• GIVEN DATA:
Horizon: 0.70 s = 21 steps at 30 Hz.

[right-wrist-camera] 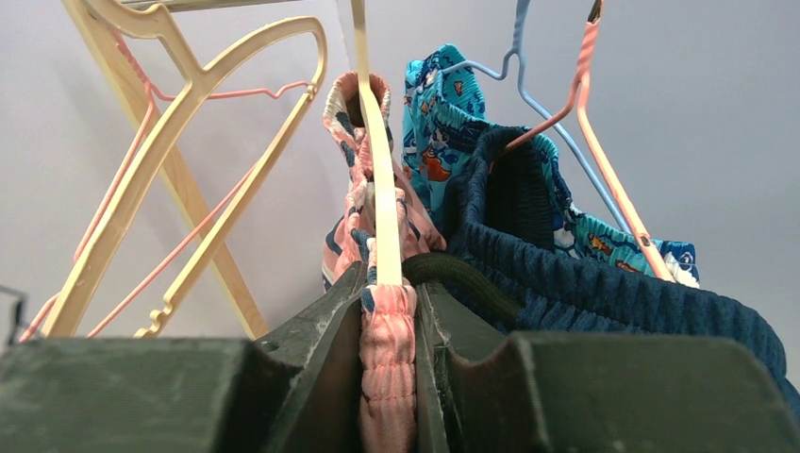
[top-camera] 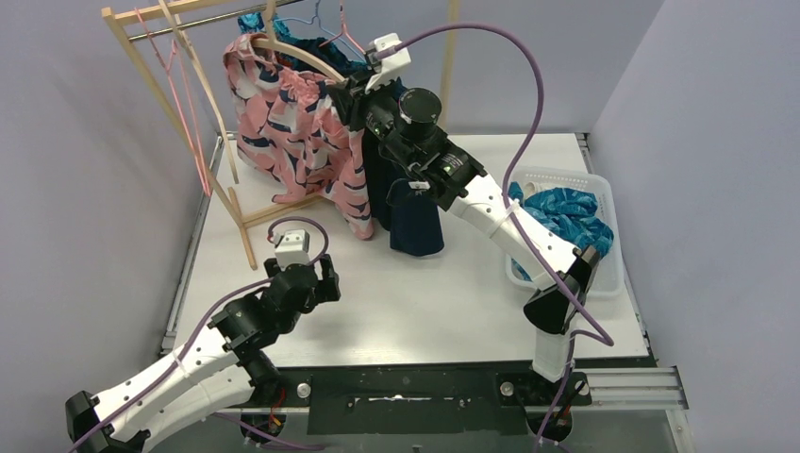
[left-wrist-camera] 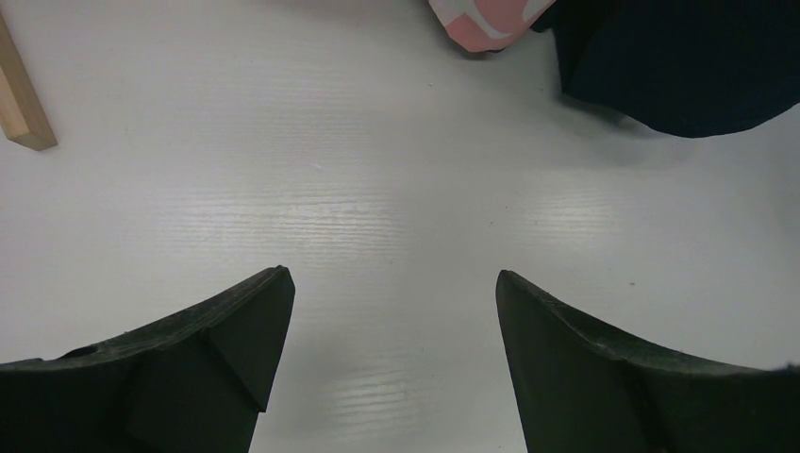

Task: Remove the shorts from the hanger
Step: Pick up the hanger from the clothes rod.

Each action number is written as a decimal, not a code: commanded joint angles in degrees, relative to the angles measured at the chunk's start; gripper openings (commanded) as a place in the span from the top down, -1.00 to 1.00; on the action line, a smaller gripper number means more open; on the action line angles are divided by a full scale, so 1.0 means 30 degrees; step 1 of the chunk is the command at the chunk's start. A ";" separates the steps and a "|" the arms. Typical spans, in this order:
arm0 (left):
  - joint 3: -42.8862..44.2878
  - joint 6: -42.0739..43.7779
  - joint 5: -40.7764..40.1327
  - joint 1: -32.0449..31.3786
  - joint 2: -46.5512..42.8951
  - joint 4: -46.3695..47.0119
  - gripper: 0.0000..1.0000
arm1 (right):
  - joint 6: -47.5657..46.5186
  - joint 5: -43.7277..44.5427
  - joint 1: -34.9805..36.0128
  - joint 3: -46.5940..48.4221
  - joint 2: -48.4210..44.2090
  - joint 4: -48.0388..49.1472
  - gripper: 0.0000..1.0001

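Observation:
The pink-and-navy floral shorts (top-camera: 297, 132) hang on a cream hanger (top-camera: 292, 49) on the wooden rack. My right gripper (top-camera: 351, 87) is up at the rack, shut on their elastic waistband (right-wrist-camera: 387, 340) where it lies over the hanger's arm (right-wrist-camera: 379, 179). The dark navy shorts (top-camera: 408, 212) hang just right of it, with the teal shark-print shorts (right-wrist-camera: 436, 123) behind on a blue hanger. The blue wave-patterned shorts (top-camera: 566, 215) lie in the basket. My left gripper (left-wrist-camera: 391, 283) is open and empty, low over the table (left-wrist-camera: 377, 189). The white shorts are out of view.
The wooden rack (top-camera: 179, 104) stands at the back left with empty pink and cream hangers (top-camera: 184, 85). A white basket (top-camera: 604, 189) sits at the right edge. One rack foot (left-wrist-camera: 21, 109) shows in the left wrist view.

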 commanded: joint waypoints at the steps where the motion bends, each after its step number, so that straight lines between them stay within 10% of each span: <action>1: 0.0100 -0.0235 -0.0629 0.0133 -0.0462 0.0829 -0.58 | 0.0222 -0.0182 0.0257 0.0103 -0.2677 0.5150 1.00; 14: 0.0098 -0.0221 -0.0415 0.0220 -0.0564 0.0862 -0.58 | 0.0375 -0.1949 0.0051 -0.3254 -0.3431 0.1789 1.00; 21: 0.0071 -0.0124 -0.0022 0.0396 -0.0535 0.1163 -0.58 | 0.1198 -0.0774 -0.0032 -0.5779 -0.4545 0.5054 1.00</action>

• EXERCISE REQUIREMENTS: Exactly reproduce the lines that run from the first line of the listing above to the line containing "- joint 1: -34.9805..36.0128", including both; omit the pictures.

• SOLUTION TO THIS EXERCISE:
Horizon: 0.70 s = 21 steps at 30 Hz.

[right-wrist-camera] 
[top-camera] 
[left-wrist-camera] 

Task: Remove the shorts from the hanger
Step: Pick up the hanger from the clothes rod.

Each action number is written as a decimal, not a code: commanded joint angles in degrees, relative to the angles measured at the chunk's start; gripper openings (commanded) as a place in the span from the top down, -1.00 to 1.00; on the action line, a smaller gripper number means more open; on the action line angles are divided by a full scale, so 1.0 means 30 degrees; step 1 of the chunk is the command at the chunk's start. A ";" separates the steps and a "|" the arms. Typical spans, in this order:
arm0 (left):
  - joint 3: -42.8862..44.2878
  - joint 6: -42.0739..43.7779
  - joint 5: -40.7764..40.1327
  - joint 1: -32.0449..31.3786
  - joint 2: -46.5512..42.8951
  - joint 4: -46.3695..47.0119
  - gripper: 0.0000..1.0000
arm1 (right):
  - joint 6: -47.5657..46.5186
  - joint 5: -43.7277..44.5427
  - joint 1: -34.9805..36.0128

The exercise closes with this answer.